I’ve never even tried a cigarette, and I was one of the people who though NY State needed to let business choose for them selves whether or not smoking should be permitted inside. I have to say i was 100% wrong on that one. I am appalled if I go into one of the few bars/casinos that don’t follow or somehow get around the smoking ban. I will say one thing. The NY state anti smoking commercials need to go. I understand what smoking does.
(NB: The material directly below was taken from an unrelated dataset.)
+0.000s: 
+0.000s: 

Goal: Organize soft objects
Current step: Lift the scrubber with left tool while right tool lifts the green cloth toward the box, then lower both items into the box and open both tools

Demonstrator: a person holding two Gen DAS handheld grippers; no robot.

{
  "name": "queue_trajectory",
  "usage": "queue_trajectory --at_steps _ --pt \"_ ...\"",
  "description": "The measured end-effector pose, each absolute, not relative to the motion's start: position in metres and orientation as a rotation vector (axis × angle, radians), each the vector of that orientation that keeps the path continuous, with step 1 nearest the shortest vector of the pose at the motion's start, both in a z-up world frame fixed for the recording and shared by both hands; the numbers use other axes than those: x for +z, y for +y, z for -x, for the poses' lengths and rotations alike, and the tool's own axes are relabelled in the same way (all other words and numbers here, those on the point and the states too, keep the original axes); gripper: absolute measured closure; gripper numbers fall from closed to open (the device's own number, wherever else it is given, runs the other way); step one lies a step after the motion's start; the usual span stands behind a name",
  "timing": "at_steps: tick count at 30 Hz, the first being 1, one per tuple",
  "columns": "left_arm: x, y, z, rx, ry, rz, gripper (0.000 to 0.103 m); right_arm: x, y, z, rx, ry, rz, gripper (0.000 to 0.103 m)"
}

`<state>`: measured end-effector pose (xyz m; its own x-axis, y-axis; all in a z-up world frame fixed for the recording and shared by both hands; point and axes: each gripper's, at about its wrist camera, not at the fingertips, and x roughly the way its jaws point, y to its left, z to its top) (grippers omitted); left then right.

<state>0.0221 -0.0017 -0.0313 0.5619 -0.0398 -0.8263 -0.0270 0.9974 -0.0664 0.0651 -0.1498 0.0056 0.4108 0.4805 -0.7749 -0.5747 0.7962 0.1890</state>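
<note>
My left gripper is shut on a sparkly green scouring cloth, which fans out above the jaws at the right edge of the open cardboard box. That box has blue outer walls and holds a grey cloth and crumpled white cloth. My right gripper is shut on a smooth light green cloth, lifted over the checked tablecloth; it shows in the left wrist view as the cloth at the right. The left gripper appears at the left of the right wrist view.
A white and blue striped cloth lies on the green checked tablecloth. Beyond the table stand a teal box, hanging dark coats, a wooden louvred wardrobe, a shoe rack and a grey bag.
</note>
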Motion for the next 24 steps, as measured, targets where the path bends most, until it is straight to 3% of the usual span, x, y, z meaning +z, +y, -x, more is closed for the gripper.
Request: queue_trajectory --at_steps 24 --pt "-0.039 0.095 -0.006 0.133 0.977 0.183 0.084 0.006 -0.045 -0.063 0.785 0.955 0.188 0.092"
I don’t need to see the inside of a cancerous lung while I’m eating.
Great post.
Although I loathe the smell of and/or smoking tobacco in any form, I do respect “Smokers Rights.” The government just needs to stay out of this one and let the free market make the decision.
Jeff
Electronic Cigarettes. Nicotine dispenser without the toxic smoke.
Smoked for 18 years, up to 3 packs a day when I was in Guam with a broken foot.. mostly a pack a day, every day, for 18 years. Quit because the lingering smells and clogged sinuses and “down” feeling that went with the toxins, lack of tastes from foods, etc etc.
Now I might [willfully] take up nicotine again, in a non-toxic, non-carcinogenic form. I like nicotine, I liked smoking, I just didn’t like the toxic aspects. After doing some preliminary research on nicotine, it seems that drug is mostly harmless (if not very addicting, but being 5 years clean with basically no effort seems that once you’re past the initial stages of withdrawal, it’s not that hard to not put poison in your lungs). It can even be beneficial in some contexts (higher metabolism, stabilizing effect on blood glucose levels, calming, helps maintain focus, etc), so if more searching finds that there are no “negative” effects of nicotine, why not use it?
mmmmm… dopamine.
You only get one life, shouldn’t you maximize your enjoyment in non-destructive ways?